ASSIGNMENT
Copy each line below in which the word "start" occurs.

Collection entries
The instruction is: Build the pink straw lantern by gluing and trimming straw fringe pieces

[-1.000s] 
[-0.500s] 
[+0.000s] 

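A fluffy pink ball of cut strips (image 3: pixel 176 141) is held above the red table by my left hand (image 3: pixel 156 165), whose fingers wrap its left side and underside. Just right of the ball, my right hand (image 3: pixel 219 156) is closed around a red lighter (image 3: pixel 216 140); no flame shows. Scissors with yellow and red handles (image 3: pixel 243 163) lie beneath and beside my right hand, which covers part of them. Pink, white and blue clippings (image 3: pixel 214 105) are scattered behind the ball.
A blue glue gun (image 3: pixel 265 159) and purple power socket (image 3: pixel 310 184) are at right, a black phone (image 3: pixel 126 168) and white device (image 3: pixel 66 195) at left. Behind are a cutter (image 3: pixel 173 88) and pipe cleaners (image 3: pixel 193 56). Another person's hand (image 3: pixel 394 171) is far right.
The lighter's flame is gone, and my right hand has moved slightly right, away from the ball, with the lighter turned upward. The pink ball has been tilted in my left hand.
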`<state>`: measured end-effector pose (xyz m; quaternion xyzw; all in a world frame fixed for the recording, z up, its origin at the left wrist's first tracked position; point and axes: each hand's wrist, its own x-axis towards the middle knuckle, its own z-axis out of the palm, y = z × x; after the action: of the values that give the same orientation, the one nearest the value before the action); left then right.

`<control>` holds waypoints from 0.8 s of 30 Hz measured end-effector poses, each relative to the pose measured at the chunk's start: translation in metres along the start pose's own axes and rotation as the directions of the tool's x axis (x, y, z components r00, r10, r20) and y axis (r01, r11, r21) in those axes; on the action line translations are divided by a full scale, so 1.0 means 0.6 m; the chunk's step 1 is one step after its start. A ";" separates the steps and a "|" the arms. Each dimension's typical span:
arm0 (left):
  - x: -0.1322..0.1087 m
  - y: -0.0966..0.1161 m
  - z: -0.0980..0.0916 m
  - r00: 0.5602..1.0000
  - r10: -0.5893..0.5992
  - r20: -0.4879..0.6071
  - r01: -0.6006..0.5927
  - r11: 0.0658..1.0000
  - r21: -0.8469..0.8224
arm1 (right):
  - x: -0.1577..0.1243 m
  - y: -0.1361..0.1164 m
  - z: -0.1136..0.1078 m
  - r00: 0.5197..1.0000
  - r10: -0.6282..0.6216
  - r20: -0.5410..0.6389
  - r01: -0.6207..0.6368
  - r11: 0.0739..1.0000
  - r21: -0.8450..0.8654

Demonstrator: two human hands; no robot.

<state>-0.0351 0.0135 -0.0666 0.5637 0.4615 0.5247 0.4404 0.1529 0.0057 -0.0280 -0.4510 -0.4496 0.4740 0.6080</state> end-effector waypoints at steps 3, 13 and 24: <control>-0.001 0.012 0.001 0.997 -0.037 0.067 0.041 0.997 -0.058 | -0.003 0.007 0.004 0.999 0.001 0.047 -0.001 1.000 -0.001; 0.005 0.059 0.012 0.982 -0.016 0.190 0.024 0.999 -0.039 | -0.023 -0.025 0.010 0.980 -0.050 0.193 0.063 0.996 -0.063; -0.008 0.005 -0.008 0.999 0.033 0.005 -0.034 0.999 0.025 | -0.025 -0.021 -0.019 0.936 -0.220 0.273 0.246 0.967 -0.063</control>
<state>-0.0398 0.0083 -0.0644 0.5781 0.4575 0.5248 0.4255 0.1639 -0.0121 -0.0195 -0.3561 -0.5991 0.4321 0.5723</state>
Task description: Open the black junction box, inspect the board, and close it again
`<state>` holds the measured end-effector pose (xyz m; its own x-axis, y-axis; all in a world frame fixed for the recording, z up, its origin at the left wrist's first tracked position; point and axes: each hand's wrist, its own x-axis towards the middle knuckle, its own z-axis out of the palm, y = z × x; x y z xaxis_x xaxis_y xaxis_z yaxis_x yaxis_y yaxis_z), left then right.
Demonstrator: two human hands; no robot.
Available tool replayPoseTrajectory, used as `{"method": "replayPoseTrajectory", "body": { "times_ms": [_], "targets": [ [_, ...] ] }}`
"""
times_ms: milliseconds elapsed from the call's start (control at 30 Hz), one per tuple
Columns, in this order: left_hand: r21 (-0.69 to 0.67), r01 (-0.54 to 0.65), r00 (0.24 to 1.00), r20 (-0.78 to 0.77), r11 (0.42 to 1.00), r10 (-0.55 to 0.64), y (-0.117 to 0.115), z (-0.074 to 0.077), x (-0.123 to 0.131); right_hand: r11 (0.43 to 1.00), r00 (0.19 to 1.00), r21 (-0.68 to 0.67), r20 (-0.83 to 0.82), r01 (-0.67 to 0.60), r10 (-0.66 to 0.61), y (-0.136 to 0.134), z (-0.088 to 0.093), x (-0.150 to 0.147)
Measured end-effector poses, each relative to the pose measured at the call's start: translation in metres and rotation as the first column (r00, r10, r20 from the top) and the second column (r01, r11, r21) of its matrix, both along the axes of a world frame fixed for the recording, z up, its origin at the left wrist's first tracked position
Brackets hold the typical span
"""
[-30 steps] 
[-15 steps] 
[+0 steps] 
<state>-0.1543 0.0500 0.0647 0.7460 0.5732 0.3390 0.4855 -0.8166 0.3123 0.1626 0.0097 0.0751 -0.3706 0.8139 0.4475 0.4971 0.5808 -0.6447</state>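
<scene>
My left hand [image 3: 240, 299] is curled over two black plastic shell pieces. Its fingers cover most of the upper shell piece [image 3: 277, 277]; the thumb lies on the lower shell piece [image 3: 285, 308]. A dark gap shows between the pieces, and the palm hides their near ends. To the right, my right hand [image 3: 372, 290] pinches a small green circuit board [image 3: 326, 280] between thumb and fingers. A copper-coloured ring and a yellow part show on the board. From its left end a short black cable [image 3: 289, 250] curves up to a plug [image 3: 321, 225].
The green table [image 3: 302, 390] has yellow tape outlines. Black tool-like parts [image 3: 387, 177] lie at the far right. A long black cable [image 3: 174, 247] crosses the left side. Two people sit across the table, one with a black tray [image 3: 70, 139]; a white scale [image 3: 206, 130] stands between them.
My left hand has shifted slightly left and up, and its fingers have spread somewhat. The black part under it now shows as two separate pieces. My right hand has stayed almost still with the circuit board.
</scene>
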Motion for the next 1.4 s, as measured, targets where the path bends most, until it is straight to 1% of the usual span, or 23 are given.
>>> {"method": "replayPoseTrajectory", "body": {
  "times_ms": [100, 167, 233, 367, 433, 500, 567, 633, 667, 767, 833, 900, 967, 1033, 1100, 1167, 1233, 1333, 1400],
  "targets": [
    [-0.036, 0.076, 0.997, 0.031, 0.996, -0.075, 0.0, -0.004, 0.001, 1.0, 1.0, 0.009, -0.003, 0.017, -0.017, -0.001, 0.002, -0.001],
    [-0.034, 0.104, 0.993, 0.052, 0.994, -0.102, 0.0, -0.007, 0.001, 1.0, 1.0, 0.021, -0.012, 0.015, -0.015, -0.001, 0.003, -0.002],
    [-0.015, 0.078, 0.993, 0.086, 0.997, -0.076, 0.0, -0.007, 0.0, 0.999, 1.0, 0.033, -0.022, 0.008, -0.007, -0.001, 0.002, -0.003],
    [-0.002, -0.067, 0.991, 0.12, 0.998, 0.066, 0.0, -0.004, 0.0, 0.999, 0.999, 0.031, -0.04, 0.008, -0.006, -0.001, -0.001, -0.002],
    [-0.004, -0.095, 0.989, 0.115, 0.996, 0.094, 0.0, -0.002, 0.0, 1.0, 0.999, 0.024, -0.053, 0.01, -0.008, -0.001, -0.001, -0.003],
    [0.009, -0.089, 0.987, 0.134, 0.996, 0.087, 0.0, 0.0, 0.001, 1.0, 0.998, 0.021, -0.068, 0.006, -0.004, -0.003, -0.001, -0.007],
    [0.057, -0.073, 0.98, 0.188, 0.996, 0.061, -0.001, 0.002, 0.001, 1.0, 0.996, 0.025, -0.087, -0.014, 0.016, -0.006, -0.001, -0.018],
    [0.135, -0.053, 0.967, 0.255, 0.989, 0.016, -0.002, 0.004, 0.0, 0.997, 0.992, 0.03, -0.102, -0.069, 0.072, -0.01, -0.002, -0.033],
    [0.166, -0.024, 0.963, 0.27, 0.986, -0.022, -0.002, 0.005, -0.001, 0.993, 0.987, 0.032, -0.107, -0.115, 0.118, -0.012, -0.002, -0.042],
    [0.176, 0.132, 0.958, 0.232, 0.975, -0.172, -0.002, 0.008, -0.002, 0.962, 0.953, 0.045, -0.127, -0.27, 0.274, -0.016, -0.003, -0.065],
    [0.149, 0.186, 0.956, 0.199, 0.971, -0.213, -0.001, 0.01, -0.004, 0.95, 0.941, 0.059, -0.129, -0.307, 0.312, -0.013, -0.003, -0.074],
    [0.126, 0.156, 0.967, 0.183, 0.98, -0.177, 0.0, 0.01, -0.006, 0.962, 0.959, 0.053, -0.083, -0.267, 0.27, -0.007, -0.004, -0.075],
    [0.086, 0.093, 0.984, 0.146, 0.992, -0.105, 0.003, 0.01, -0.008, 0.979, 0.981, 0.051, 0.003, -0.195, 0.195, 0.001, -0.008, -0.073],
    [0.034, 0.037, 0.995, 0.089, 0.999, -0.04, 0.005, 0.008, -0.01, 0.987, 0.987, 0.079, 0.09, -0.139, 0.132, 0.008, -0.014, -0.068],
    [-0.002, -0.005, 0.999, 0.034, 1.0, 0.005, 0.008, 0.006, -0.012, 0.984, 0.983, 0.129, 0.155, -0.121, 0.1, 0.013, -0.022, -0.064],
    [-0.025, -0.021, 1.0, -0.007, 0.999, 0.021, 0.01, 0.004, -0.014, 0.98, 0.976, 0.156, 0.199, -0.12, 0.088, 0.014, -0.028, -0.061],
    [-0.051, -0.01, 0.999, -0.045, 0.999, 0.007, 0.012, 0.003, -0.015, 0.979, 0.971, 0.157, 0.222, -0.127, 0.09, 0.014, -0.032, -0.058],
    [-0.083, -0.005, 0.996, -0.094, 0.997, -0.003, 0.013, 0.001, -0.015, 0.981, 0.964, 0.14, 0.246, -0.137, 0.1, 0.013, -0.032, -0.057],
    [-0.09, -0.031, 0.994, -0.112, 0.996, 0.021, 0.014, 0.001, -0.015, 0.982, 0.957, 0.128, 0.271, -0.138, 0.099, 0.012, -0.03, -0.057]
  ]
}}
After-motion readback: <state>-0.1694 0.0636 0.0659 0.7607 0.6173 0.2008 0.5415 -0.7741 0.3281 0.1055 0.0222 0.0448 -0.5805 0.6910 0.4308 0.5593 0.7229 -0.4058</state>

RESPONSE BOX
`<control>` holds waypoints from 0.8 s of 30 Hz measured end-effector poses, each relative to the pose measured at the chunk's start: translation in metres along the start pose's own axes and rotation as the directions of the tool's x axis (x, y, z components r00, r10, r20) and y axis (r01, r11, r21) in those axes; on the action line translations are divided by a full scale, so 1.0 means 0.6 m; the chunk's step 1 is one step after its start. A ";" separates the steps and a "|" the arms. Each dimension's typical span:
times_ms: milliseconds elapsed from the call's start (control at 30 Hz), one per tuple
Measured end-effector poses, each relative to the pose measured at the call's start: translation in metres and rotation as the first column (r00, r10, r20 from the top) and the second column (r01, r11, r21) of its matrix, both along the axes of a world frame fixed for the recording, z up, its origin at the left wrist's first tracked position

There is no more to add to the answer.